Alerters may use provided method of parent class Alerter.render_template(self, template_path, alert). This method will return the result of rendering the template in the provided path with the four variables defined before.

Alerters: getting alert message

Alerters may use its inherited method Alerter.get_message() to get a message associated to the alert depending on the current operation, its event tags and the message attribute.

For new and repeat operations, message attribute is used as source of the message.

For action or recovery operations, reason received with the action or attribute reason in case of an action received without reason, is used as source of message.

This source massage is parsed with the following rules:

  1. If event tags <OPERATION_KEY>_MESSAGE_LINE_# are available, source message is replaced by the concatenation of those event tags in order and separated by \n.
  2. Parts of the source message with the form {TAG_NAME} are replaced by the value of the event tag TAG_NAME if available.
  3. If event tag <OPERATION_KEY>_EXTRA_FOOTER or EXTRA_FOOTER is available, the content of that tag is appended at the end of the message.
  4. If event tag <OPERATION_KEY>_EXTRA_TITLE or EXTRA_TITLE is available, the content of that tag is appended at the end of the first message line.
  5. If event tag <OPERATION_KEY>_EXTRA_PRE_TITLE or EXTRA_PRE_TITLE is available, the content of that tag is inserted at the beginning of the first message line.

Aleter.get_message function will try to obtain a jinja 2 template file.

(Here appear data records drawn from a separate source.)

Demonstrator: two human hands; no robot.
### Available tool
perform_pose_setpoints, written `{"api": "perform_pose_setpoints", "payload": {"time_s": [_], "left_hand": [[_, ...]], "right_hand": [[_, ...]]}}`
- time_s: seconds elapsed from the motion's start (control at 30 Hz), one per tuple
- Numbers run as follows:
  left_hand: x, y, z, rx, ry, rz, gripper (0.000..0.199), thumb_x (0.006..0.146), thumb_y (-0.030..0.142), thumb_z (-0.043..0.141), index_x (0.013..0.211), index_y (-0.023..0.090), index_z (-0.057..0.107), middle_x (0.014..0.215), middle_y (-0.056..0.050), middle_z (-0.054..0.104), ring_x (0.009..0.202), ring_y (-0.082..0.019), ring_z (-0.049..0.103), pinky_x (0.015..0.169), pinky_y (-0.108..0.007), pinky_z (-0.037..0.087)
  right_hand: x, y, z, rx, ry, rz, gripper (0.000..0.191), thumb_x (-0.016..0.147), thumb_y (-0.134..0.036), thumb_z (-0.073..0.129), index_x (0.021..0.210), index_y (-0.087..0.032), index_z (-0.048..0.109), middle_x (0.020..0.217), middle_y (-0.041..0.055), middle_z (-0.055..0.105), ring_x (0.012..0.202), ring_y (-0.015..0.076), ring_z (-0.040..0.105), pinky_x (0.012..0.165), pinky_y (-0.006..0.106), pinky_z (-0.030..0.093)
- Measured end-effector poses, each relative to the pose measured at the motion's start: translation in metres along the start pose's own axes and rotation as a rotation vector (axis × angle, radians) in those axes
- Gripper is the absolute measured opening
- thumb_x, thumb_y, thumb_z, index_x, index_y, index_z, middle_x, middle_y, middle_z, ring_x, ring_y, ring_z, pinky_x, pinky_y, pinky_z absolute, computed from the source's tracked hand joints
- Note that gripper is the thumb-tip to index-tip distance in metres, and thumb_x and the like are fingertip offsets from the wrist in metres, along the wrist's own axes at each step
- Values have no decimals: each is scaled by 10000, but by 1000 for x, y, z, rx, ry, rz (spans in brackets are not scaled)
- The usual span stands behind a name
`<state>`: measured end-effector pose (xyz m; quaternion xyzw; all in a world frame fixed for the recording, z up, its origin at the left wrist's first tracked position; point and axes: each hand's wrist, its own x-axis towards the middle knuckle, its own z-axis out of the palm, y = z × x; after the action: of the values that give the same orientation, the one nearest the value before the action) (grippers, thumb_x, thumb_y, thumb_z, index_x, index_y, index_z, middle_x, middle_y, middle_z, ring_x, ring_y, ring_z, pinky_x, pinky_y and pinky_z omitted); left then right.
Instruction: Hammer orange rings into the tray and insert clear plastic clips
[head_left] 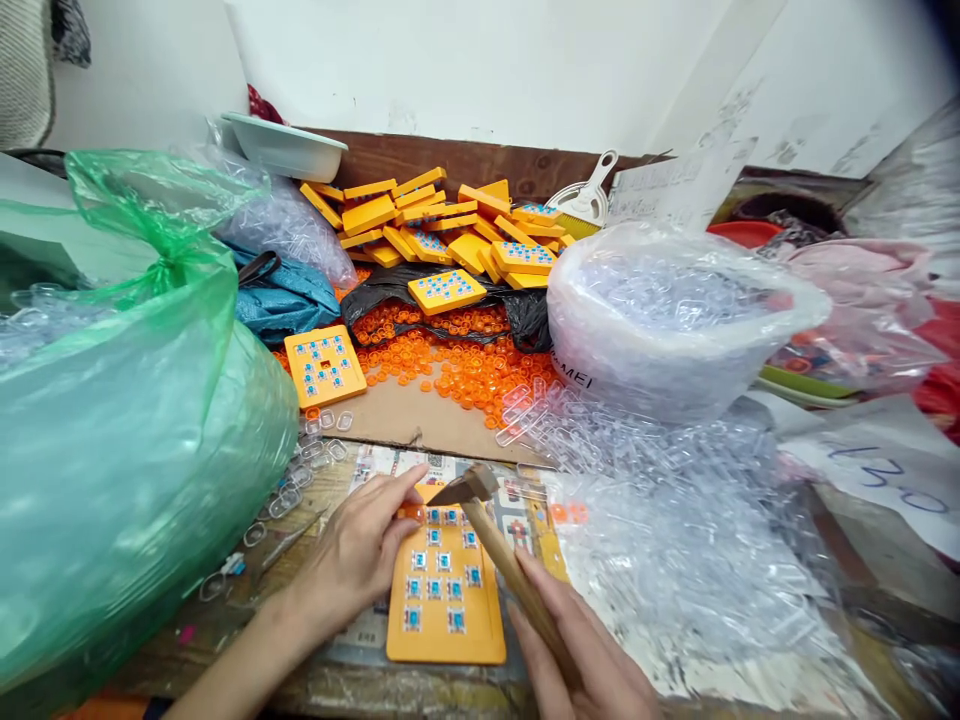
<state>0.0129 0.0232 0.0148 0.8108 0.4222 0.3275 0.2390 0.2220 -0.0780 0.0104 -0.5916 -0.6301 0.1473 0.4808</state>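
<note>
A yellow-orange plate [445,640] with rows of small blue-and-clear pieces lies on a newspaper-covered part of the bench. At its upper left corner, my left hand [367,535] has thumb and index finger pinched round a small orange ring [412,512]. My right hand [574,635] is wrapped round the wooden handle of a hammer [517,580]. The hammer's metal head is over the plate's top edge, close to my left fingertips; whether it touches anything there I cannot tell.
Green bag [150,420] at left; white bag [660,340] of clear parts at right, with loose clear pieces [660,530] in front. Behind are orange rings [480,375], stacked yellow plates [367,215], and a single plate [325,395]. A pointed tool [289,540] lies left of my hand.
</note>
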Motion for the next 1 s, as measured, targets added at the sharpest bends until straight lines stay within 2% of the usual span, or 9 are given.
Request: {"api": "perform_pose_setpoints", "payload": {"time_s": [0.13,0.27,0.4,0.6,0.7,0.77,0.87,0.93,1.0], "left_hand": [[1,-1,5,5,56,17,533,879,104,484,1386,237,390,1007,-60,669,892,-168,641,804,-293,540],[3,2,5,33,46,23,548,878,106,483,1399,229,368,958,-61,667,857,-181,639,769,-307,550],[4,0,8,54,28,-14,540,878,114,461,1401,210,368,937,-73,654,853,-203,634,756,-342,554],[1,-5,10,-29,45,-16,597,884,118,481,1427,299,310,936,-23,668,855,-175,639,806,-321,542],[0,-7,13,-40,79,-5,619,879,104,486,1430,317,300,942,-12,686,871,-171,643,821,-318,538],[-3,-7,15,-40,89,-4,611,877,99,483,1426,309,315,953,-17,694,883,-169,647,816,-312,540],[-4,-4,12,-74,82,-45,604,870,120,498,1427,280,329,976,-28,709,901,-164,662,838,-312,544],[1,-3,3,-95,36,-109,630,840,153,550,1426,245,339,1004,-36,718,851,-153,675,800,-292,563],[17,-4,-7,-40,5,-167,598,805,206,609,1376,204,427,1021,-51,722,793,-150,675,748,-281,576]], "right_hand": [[8,-4,0,-34,-76,-161,619,854,-20,503,1374,-354,465,1206,-21,667,1019,169,680,833,254,569],[8,-1,1,-62,-99,-164,635,851,-20,504,1378,-369,451,1208,-18,666,996,167,690,783,236,587],[8,1,-1,-76,-155,-171,605,860,-24,472,1371,-347,453,1173,14,683,964,185,700,836,303,584],[10,-1,-4,-168,-101,-208,656,849,-20,485,1387,-389,416,1197,-15,673,985,173,695,757,234,592],[9,0,-2,-153,-178,-195,632,870,-24,442,1401,-363,391,1200,9,670,993,178,689,770,254,589],[9,1,0,-106,-216,-168,594,883,-38,429,1402,-327,402,1204,30,665,976,181,692,816,285,581],[8,-2,3,-13,-134,-94,549,889,-65,458,1363,-341,475,1210,6,664,1020,176,674,882,290,551],[7,-5,4,57,-36,33,468,880,-127,521,1289,-351,569,1221,-12,662,1080,189,648,921,295,529],[6,-7,5,162,41,250,364,857,-243,595,1210,-319,643,1206,8,673,1074,215,652,946,325,519]]}}
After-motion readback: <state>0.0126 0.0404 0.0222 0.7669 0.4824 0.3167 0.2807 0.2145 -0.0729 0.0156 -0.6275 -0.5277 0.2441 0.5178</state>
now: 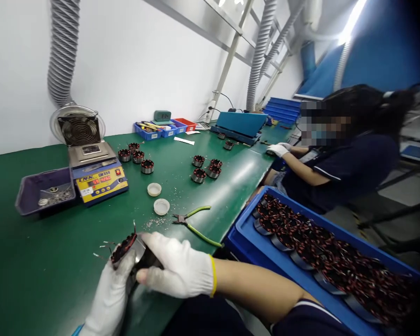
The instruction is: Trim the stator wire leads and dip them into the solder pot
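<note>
The white-gloved left hand (pixel 112 281) curls round a silver-rimmed, red-and-black wire-wound ring (pixel 123 249); the white-gloved right hand (pixel 178 265), half-closed, grips its right side. Green-handled metal pliers (pixel 181 218) lie farther right.

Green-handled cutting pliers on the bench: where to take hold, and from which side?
I'd take the green-handled cutting pliers across both handles, nearer the pivot than the tips, bringing the grip in from the wearer's right. They lie flat with the jaws to the left, and the handles splay wide toward the right, so the gap to span is narrower by the pivot.
</note>
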A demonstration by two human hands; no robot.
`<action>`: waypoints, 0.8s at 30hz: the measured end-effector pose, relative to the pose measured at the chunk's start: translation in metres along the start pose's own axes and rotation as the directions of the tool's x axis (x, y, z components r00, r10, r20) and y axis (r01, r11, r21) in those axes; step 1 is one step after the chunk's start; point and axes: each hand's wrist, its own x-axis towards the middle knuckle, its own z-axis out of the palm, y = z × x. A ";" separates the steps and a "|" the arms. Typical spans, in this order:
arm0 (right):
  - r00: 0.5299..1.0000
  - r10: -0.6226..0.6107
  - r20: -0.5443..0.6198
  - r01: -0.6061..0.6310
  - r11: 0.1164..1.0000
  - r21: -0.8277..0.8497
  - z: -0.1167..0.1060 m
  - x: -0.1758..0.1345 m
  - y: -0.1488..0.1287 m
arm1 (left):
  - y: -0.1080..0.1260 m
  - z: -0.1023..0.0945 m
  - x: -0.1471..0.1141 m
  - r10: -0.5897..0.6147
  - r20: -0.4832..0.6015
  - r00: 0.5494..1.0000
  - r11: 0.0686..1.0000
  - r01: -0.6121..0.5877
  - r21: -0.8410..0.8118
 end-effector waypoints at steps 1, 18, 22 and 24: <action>1.000 -0.017 -0.011 0.016 0.997 -0.076 -0.013 -0.003 0.007 | 0.002 0.003 0.000 -0.050 -0.043 0.998 0.999 0.050 0.005; 0.946 0.320 -0.045 -0.252 0.643 -0.723 -0.071 -0.043 0.109 | 0.016 0.007 0.007 -0.112 -0.237 0.965 0.853 0.216 0.475; 0.868 0.440 -0.231 -0.438 0.456 -0.775 -0.057 -0.033 0.096 | 0.017 0.005 0.007 -0.098 -0.226 0.969 0.772 0.217 0.598; 0.881 0.381 -0.279 -0.450 0.495 -0.743 -0.050 -0.031 0.105 | 0.018 0.005 0.007 -0.109 -0.208 0.972 0.753 0.217 0.621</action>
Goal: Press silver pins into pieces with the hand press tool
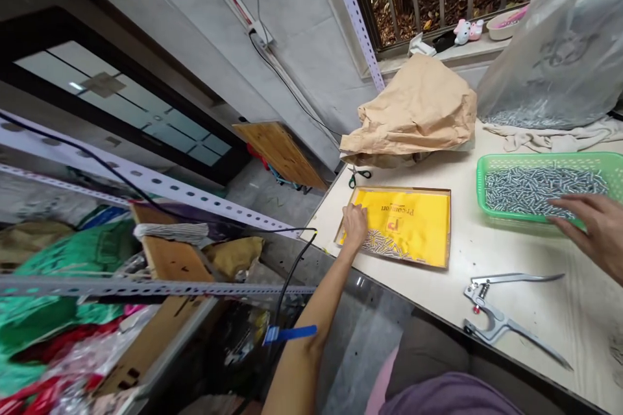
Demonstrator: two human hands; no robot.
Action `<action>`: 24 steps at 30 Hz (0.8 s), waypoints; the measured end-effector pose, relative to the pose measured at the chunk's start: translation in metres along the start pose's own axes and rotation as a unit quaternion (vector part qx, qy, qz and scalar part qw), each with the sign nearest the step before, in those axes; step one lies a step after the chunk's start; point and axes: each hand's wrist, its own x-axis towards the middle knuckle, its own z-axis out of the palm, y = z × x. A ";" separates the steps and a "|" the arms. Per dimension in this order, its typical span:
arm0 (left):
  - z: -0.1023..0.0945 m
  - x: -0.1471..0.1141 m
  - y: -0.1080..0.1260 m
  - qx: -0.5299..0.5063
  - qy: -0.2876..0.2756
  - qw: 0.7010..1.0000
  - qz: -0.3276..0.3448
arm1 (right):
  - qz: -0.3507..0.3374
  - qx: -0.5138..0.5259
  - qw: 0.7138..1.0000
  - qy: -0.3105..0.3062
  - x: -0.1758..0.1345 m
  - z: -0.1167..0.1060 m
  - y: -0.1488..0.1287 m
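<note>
My left hand (355, 225) is at the left side of a shallow cardboard tray (448, 230), its fingers curled down on the yellow lining (423, 220). Whatever its fingertips hold, if anything, is hidden. Beside it, in the tray's near left part, lies a loose heap of small silvery metal pins (387, 245). Over the near right side of a green plastic basket (481, 191) is my right hand (596, 227), thumb and fingers apart. Many similar small metal pieces (525, 188) fill that basket. Hand pliers (496, 321) with spread handles lie on the table in front of the basket.
Black-handled scissors (359, 175) lie behind the tray, near a crumpled brown paper bag (418, 107). A large translucent plastic bag (559, 58) stands by the window, with a cloth (549, 136) below it. A black cable with a blue strap (292, 333) hangs left of the table.
</note>
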 end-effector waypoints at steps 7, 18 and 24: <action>-0.007 -0.001 0.004 -0.115 -0.068 0.991 0.008 | 0.007 0.062 0.995 -0.074 -0.079 -0.001 -0.047; 0.029 -0.171 0.101 -0.389 -0.435 0.811 -0.036 | 0.013 0.118 0.984 -0.133 -0.135 0.003 -0.085; 0.040 -0.174 0.097 -0.350 -0.448 0.820 -0.067 | 0.008 0.115 0.985 -0.128 -0.148 0.010 -0.090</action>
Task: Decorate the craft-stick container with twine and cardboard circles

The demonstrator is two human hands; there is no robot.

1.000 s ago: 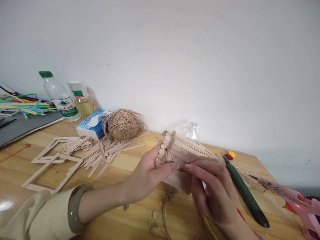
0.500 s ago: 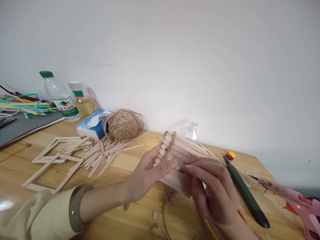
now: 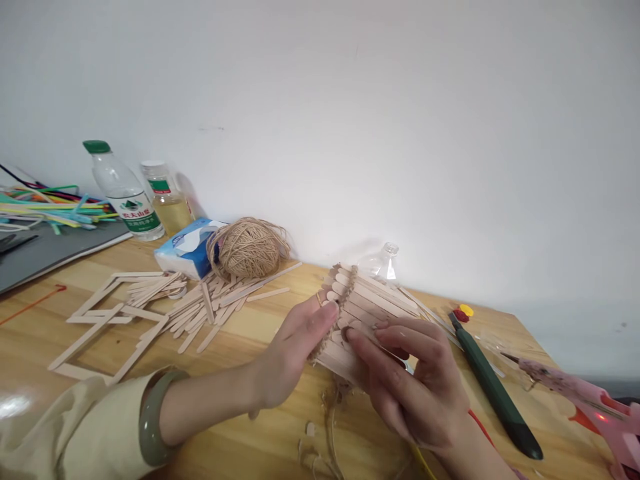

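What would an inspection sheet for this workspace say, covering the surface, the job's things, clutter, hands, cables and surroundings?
Surface: wooden table, small scraps on it.
Job's things: stick panel with twine band; pink glue gun, red light lit.
Clutter: loose sticks, twine ball, tissue pack, bottles, green-black tool.
Hands: left hand grips the stick panel's end; right hand touches its face.
Cables: nothing certain; yellow strand near right hand unclear.
Surroundings: pale wall behind.

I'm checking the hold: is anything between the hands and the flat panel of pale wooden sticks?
Nothing visible is: the left hand and right hand both touch the flat panel of pale wooden sticks.
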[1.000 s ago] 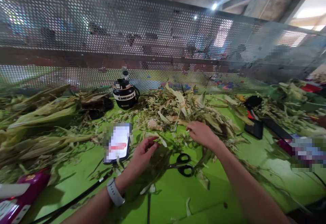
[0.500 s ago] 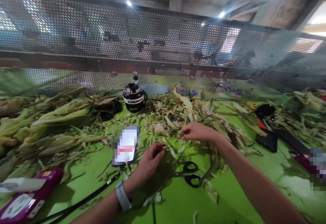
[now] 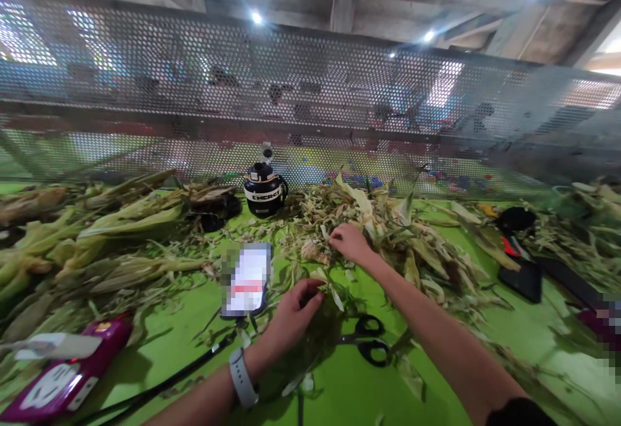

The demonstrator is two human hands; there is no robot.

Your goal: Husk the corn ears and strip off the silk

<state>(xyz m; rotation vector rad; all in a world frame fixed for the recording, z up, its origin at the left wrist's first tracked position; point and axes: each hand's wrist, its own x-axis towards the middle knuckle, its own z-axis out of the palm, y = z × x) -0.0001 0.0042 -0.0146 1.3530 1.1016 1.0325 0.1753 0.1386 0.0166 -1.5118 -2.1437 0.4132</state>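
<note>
My left hand (image 3: 294, 309), with a pale watch band at the wrist, is closed low over the green table. Its fingers are curled around the end of a thin strip of corn husk (image 3: 336, 293). My right hand (image 3: 350, 244) reaches farther out, its fingertips pinched together at the front of a pile of shredded husk (image 3: 388, 219). Whatever lies between those fingertips is too small to make out. A pale, rough clump (image 3: 315, 251) sits just below them. Black-handled scissors (image 3: 371, 340) rest between my forearms, blades toward the left hand.
A lit phone (image 3: 250, 280) lies left of my left hand, near a black strap (image 3: 165, 377). Behind stands a black mug-shaped bottle (image 3: 263, 193). Corn husks (image 3: 107, 232) cover the left side. A purple device (image 3: 72, 368) and dark phone (image 3: 521, 279) flank me. Perforated metal panels (image 3: 310, 103) close the back.
My right hand has moved left across the front of the husk pile, toward the pale clump. My left hand keeps nearly the same place. The whole view has shifted slightly.
</note>
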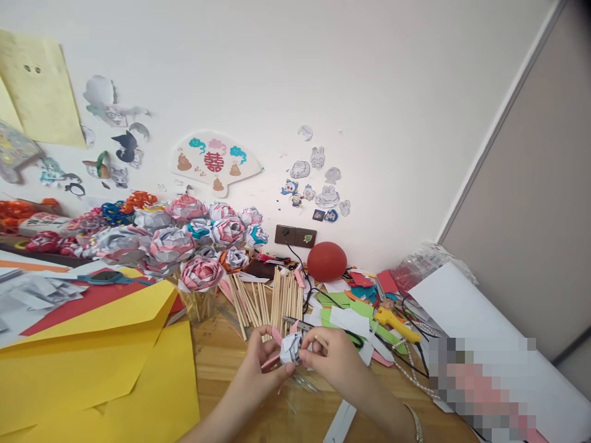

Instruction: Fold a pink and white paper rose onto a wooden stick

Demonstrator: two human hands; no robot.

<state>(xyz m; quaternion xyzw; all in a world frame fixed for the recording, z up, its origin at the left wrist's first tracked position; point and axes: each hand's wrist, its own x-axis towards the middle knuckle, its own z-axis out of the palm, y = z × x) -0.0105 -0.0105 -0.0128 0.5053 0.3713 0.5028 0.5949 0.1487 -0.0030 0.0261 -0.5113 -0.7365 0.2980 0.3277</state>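
Note:
Between both hands, low in the middle of the head view, is a small white folded-paper flower (290, 349) with a few pink paper petals (277, 336) at its edge. My left hand (259, 364) is closed around its left side, thumb below and fingers behind. From the right, my right hand (333, 355) pinches the flower's edge with curled fingertips. A short tan piece, like the end of a wooden stick (320, 340), shows at the right fingers; its other end is hidden. Black-handled scissors (353, 337) lie just behind the right hand.
Finished paper flowers (202, 272) stand in a bunch at left, behind yellow paper sheets (161, 375). Wooden sticks (287, 295) lie behind the hands. A red balloon (327, 261), paper scraps (353, 320), a yellow glue gun (397, 324) with its cord and a white sheet (498, 344) occupy the right.

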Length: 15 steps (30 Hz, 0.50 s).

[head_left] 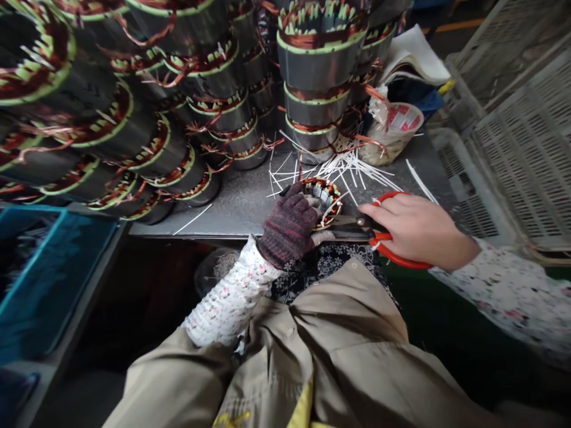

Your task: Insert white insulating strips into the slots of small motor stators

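A small motor stator (329, 189) with copper windings lies near the front edge of the grey table (241, 205). My left hand (289, 224), in a dark knitted glove with bare or wrapped fingertips, is closed over the stator's left side. My right hand (417, 224) is ungloved and grips scissors (360, 222) by their red handles. The blades are parted and reach the stator's right rim, beside a short white cord end (333, 205). Whether a blade touches the cord I cannot tell. Behind the stator lie many loose white cord pieces (352, 163).
Tall stacks of stators (319, 59) stand behind and to the left (96, 113), their copper leads sticking out. A tub in a plastic bag (395, 131) and papers (414, 59) sit at the back right. Pale plastic crates (526, 131) flank the right; a blue bin (57, 279) is left.
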### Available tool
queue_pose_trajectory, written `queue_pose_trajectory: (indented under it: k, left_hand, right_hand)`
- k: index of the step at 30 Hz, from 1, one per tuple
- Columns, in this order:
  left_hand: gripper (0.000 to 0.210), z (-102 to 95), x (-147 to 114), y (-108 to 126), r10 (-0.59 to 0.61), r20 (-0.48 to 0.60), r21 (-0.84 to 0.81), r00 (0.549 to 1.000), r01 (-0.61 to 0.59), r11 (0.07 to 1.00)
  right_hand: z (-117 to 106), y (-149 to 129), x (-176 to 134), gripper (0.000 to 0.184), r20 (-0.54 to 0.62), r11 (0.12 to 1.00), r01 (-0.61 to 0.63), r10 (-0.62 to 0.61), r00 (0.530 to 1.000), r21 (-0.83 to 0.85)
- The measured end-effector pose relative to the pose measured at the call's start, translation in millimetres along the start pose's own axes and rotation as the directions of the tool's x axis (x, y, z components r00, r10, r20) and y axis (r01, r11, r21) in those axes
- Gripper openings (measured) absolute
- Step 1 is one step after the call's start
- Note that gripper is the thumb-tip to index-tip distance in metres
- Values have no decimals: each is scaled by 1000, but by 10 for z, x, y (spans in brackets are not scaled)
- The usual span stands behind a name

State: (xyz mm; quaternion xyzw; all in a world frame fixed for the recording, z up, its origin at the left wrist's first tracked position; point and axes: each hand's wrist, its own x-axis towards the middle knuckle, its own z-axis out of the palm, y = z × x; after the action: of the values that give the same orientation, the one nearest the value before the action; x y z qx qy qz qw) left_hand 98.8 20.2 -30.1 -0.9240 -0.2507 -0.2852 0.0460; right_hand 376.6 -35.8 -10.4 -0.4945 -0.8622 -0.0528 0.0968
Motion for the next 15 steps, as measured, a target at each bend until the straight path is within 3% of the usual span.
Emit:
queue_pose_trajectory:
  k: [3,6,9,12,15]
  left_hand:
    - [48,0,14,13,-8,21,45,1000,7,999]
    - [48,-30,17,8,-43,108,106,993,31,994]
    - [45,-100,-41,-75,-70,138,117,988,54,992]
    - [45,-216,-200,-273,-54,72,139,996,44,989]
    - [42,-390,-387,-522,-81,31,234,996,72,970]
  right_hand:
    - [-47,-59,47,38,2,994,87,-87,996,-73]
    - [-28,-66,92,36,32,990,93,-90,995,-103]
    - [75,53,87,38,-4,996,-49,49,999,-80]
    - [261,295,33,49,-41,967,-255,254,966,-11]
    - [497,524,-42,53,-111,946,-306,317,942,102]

The file location may be configured with template attribute or configuration parameter, which defaults to {{ alerter_name }}/{{ operation_key }}.j2 in a templates folder configured with setting ALERTERS_TEMPLATES_LOCATION.

If a template file is available, parsed message and reason are provided as variables to the jinja environment, apart from the rest of variables indicated in Rendering templated strings.

If no template file is available, parsed message is returned for new and repeat operations, reason is returned for the rest.